_Required work_. Take each line from the material below that includes the string "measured" and copy it.
________________________________________
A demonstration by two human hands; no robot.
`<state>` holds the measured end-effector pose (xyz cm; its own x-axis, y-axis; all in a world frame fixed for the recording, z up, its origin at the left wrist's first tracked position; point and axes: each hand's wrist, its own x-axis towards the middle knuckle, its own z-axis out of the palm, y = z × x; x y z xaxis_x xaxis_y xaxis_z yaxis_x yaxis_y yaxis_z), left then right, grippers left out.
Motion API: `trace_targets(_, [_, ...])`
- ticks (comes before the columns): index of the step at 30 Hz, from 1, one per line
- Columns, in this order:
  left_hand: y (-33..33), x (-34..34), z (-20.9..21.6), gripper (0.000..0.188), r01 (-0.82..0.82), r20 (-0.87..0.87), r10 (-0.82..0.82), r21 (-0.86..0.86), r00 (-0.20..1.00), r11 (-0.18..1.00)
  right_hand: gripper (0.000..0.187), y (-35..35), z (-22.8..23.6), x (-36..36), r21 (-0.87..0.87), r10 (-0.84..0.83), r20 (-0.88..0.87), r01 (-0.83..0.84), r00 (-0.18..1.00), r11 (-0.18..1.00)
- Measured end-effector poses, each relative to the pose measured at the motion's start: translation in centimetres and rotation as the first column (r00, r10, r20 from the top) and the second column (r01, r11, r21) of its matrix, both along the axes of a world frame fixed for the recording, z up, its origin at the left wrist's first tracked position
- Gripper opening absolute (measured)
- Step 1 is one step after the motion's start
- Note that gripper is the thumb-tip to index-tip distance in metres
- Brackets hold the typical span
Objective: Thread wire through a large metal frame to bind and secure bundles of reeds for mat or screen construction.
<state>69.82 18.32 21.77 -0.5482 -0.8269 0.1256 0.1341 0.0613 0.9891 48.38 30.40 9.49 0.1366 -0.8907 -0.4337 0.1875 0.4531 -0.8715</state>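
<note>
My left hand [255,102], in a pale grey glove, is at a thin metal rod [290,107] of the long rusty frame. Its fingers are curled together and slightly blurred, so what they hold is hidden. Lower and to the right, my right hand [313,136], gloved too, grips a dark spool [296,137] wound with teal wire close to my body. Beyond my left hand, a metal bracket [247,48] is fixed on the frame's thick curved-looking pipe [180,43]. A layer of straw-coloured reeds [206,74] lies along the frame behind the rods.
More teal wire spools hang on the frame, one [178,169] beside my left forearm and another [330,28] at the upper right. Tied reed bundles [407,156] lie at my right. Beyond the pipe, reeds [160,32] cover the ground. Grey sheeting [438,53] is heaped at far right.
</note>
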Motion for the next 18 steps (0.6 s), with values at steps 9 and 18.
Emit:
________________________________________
_Response_.
`<state>` holds the measured end-effector pose (xyz cm; its own x-axis, y-axis; all in a world frame fixed for the recording, z up, its origin at the left wrist's first tracked position; point and axes: each hand's wrist, its own x-axis towards the middle knuckle, its own z-axis out of the palm, y = z × x; x y z xaxis_x xaxis_y xaxis_z yaxis_x yaxis_y yaxis_z), left then right, grippers left out.
- Measured end-effector poses, each relative to the pose measured at the motion's start: translation in centimetres and rotation as the first column (r00, r10, r20 from the top) and the second column (r01, r11, r21) of its matrix, both along the axes of a world frame fixed for the recording, z up, its origin at the left wrist's first tracked position
- Gripper opening absolute (measured)

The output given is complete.